Alice finds the corkscrew and brings down two wineglasses. “So you’re saying that the whole world can watch me being foolish.”
Jen takes the opener, digs the tip of the screw into the soft cork of the bottle, drawing it out with a soft pop. “It’s not foolish; it’s great. Pour us some wine and then we can go look at it on your computer.”
“I’m not sure I like the idea of being on the Web.”

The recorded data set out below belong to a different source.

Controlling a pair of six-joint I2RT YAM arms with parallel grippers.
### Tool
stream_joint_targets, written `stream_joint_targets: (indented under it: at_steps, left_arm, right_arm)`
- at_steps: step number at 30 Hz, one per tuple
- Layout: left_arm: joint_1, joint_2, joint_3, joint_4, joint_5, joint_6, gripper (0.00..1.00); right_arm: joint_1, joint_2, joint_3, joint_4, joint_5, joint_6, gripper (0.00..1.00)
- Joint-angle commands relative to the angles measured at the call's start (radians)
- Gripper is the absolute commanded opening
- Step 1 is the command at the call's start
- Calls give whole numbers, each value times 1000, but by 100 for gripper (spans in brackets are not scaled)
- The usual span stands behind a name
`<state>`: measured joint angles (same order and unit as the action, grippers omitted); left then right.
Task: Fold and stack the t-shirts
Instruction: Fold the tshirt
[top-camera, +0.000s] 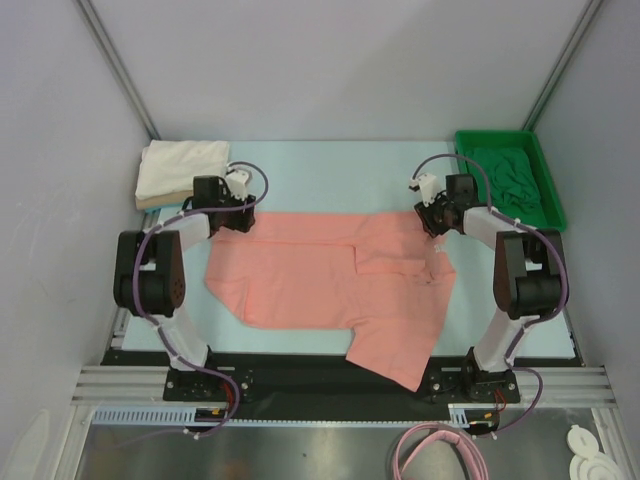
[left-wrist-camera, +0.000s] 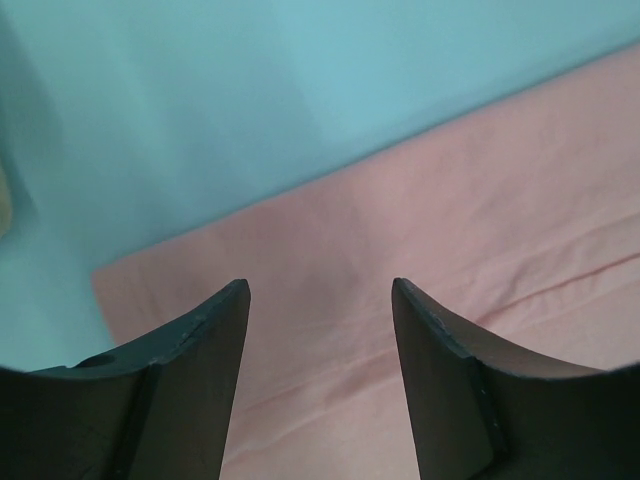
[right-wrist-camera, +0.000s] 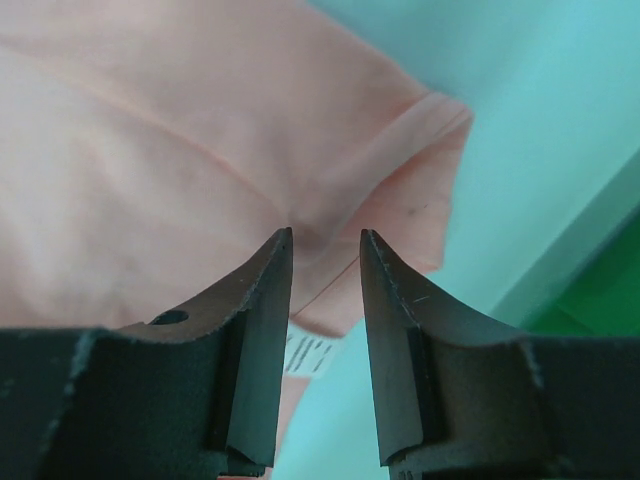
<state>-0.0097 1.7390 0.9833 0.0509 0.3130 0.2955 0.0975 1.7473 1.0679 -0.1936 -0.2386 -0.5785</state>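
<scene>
A salmon-pink t-shirt (top-camera: 330, 285) lies spread across the middle of the table, with one part hanging over the near edge. My left gripper (top-camera: 238, 215) is open and empty over the shirt's far left corner; in the left wrist view (left-wrist-camera: 320, 290) the pink cloth (left-wrist-camera: 450, 230) lies under the wide-apart fingers. My right gripper (top-camera: 432, 222) is over the shirt's far right corner. In the right wrist view (right-wrist-camera: 326, 235) its jaws stand a narrow gap apart, open over a sleeve hem (right-wrist-camera: 420, 170), with the white label (right-wrist-camera: 308, 353) below. Folded white and tan shirts (top-camera: 180, 170) lie at the back left.
A bright green plastic tray (top-camera: 552, 205) stands at the back right with a dark green shirt (top-camera: 510, 180) crumpled in it. The pale blue mat (top-camera: 330, 170) shows behind the pink shirt. Grey walls close in the left, right and far sides.
</scene>
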Motion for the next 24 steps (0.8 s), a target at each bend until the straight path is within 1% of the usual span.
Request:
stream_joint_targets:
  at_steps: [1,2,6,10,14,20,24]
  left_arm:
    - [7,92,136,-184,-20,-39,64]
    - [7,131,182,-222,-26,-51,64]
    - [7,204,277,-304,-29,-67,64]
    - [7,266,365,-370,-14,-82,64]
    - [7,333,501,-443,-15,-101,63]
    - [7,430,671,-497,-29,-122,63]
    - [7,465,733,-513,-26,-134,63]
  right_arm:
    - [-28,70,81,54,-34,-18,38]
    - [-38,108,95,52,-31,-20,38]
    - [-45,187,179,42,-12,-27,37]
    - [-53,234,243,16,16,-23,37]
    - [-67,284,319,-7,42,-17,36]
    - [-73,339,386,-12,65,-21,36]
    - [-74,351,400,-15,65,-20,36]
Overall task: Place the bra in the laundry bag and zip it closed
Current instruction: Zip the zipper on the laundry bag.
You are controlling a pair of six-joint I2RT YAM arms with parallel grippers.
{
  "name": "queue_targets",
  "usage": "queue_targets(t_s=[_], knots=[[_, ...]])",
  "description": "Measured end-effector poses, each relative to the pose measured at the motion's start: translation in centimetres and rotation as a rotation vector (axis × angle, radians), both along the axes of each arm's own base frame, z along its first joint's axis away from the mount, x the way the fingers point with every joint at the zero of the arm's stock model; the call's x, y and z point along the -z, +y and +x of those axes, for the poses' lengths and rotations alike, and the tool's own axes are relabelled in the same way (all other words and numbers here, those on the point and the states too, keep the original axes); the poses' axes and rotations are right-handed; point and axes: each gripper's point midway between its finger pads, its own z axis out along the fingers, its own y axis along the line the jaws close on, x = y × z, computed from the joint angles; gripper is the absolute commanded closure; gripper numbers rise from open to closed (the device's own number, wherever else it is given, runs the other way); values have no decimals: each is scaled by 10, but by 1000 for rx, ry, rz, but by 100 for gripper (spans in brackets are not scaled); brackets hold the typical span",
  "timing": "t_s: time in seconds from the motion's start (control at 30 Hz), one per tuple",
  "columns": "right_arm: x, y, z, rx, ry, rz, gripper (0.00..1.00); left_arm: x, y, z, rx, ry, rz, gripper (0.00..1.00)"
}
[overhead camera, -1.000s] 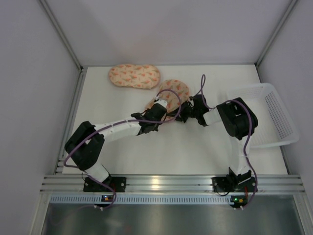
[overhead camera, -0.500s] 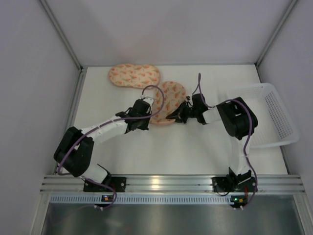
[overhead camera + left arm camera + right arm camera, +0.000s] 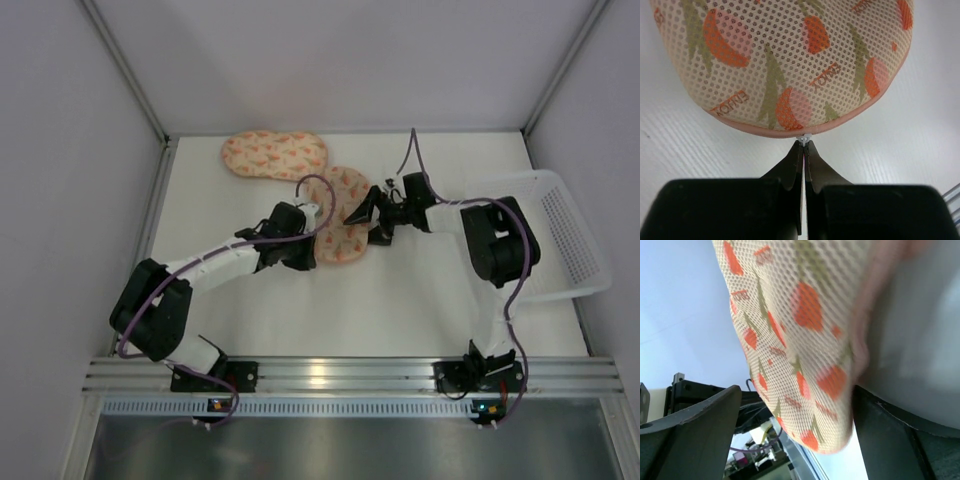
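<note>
1. Step in hand, as judged: zipping. The left gripper [image 3: 803,148] is pressed together on the small white zipper pull [image 3: 803,138], at the pink seam right at its fingertips.
2. The laundry bag [image 3: 790,65] lies just ahead of the left claw, flat on the table [image 3: 920,125]. From overhead it sits between the two claws.
3. The bra is not seen in any view. It is taken to be inside the bag, but this cannot be confirmed.
4. The right gripper [image 3: 797,390] has its jaws set apart with the bag's far end between them. Contact looks likely at one finger, and a gap shows at the other. Whether the bag is truly clamped cannot be told.
5. To do it well: the pull should be drawn along the seam curve, not away from the bag. The pinch should be kept low on the tab so it does not slip out. The bag should be held taut by the right claw against the pull direction, so the mesh is not bunched ahead of the slider.
6. Risk, as judged: with the right side loose, the whole bag would be dragged with the left claw.
7. The left wrist view alone shows the pinch on the tab. The overhead view hides it under the wrist.
8. The overhead view alone shows the twin pouch [image 3: 275,155] beyond the left claw and a white basket [image 3: 560,235] outboard of the right gripper [image 3: 372,216].
9. The right wrist view alone shows the bag's end between the right jaws.
</note>
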Motion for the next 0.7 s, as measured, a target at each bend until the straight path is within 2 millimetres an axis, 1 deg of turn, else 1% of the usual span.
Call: queue_targets(t_s=[0.1,0.2,0.27,0.37,0.4,0.53,0.6,0.7], knots=[[-3,-26,-7,12,13,-61,1,-2,-13,-8,9,17,-28,100],[-6,-46,-20,1,4,-118,1,-3,-23,-10,7,31,-47,100],[-4,-58,-30,-11,12,-150,1,-2,-33,-5,1,44,-59,100],[8,-72,-48,-35,69,-178,3,-1,-43,3,-18,58,-71,100],[10,-75,-54,-38,97,-166,3,-1,-45,4,-22,59,-75,100],[9,-79,-74,-29,177,-111,4,-4,-57,12,-41,48,-93,100],[8,-74,-82,-35,200,-103,6,-8,-67,12,-32,43,-108,100],[5,-62,-83,-47,194,-90,12,-13,-86,9,-2,31,-130,100]])
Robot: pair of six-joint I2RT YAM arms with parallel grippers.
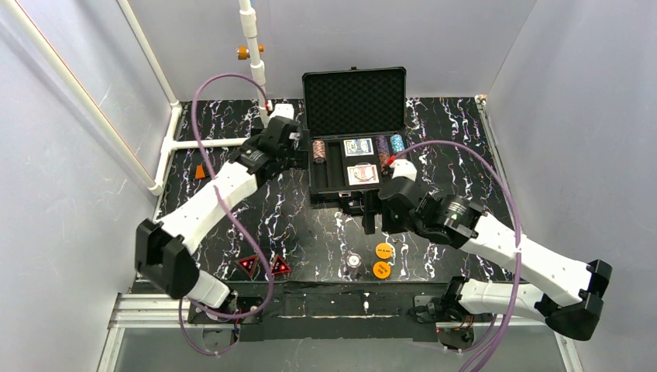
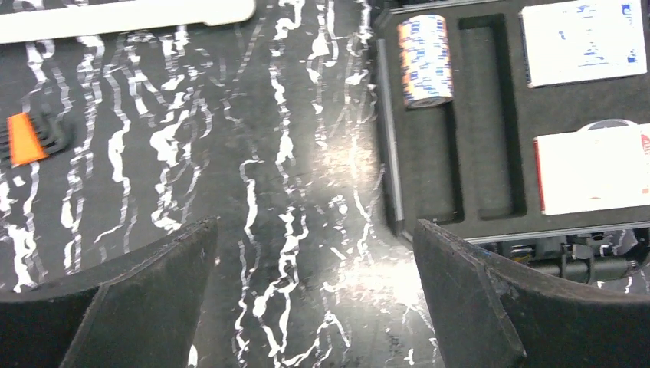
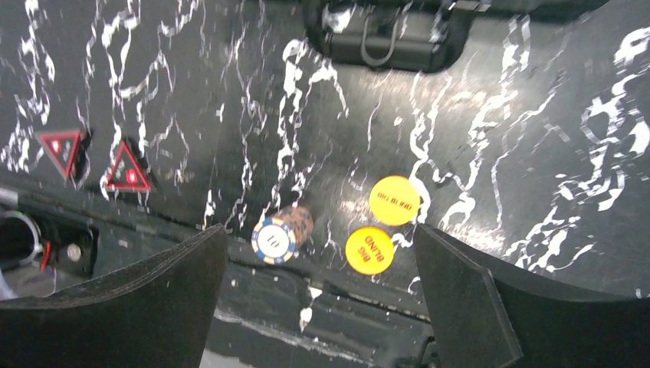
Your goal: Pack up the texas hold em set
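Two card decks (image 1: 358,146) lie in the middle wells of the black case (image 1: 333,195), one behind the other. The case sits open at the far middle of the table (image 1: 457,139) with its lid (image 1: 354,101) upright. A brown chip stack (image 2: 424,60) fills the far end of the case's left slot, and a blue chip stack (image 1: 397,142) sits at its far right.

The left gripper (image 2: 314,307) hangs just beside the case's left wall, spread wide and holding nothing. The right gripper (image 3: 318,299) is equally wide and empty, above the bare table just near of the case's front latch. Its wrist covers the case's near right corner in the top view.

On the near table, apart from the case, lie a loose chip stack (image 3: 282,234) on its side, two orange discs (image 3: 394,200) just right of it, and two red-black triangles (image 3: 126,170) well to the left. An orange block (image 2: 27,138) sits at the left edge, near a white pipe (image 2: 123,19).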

Jen just laughs, as if Alice is hopelessly naïve. Sometimes Jen feels like a peer, and at other times, like right now, Alice feels the generation gap and remembers that she’s old enough to be Jen’s mother. More than old enough. Jen’s mom and she are exactly the same age. If she’d had Stacy earlier, Stacy would have been Jen’s friend, not her charge. One of the maybes that tortured Alice was the fact that she was forty when Stacy was born. Just as Stacy entered a very difficult adolescence, she’d reached menopause. Ed called it “menopause meets puberty—clash of the hormones,” but the strength, patience, and flexibility Stacy had needed was subsumed by hot flashes and irritation. Maybe if she hadn’t felt so edgy and overwhelmed by her own physical changes, she would have been more aware of Stacy’s own difficulties. Difficulties that weren’t obvious to the naked eye, beyond her physical changes. Taller, but not tall; built like a soccer player, then suddenly thin as a reed. Silent, not quiet. A new tendency to insomnia.
* * *
“Jen’s a nurse, Alice. She knows what she’s talking about.” Ed paces in front of her. It is a beautiful Saturday afternoon and Stacy is in her bedroom, the door shut, not even the sound of music leaking out from under the locked door. Sleeping, or crying—they can’t tell which. “She thinks that we should take her to someone who can help figure out why she’s so unhappy.”
“She’s a kid, Ed. An adolescent. They invented angst.” Another hot flash is beginning to rise up out of her core, flushing her cheeks and making her want to throw off her clothes and run out into the chill March air.
“This is different and you know it.” This is classic Ed, the authority, the knower of all things. The insister.
* * *
“See, here it is.” Jen has booted up their PC and signed into her YouTube account.
Alice watches herself and Buddy dance right there on the little screen. He looks so happy, and his soft grey-and-white coat with its wash of black sparkles in the floodlights of their deck. Derek had even gotten a good shot of Buddy’s odd blue and brown eyes. The dog pirouettes, dips, and bows. Alice is charmed, and pleased that she doesn’t look entirely foolish. She actually looks fairly good. The clip lasts little more than a minute, so they play it again.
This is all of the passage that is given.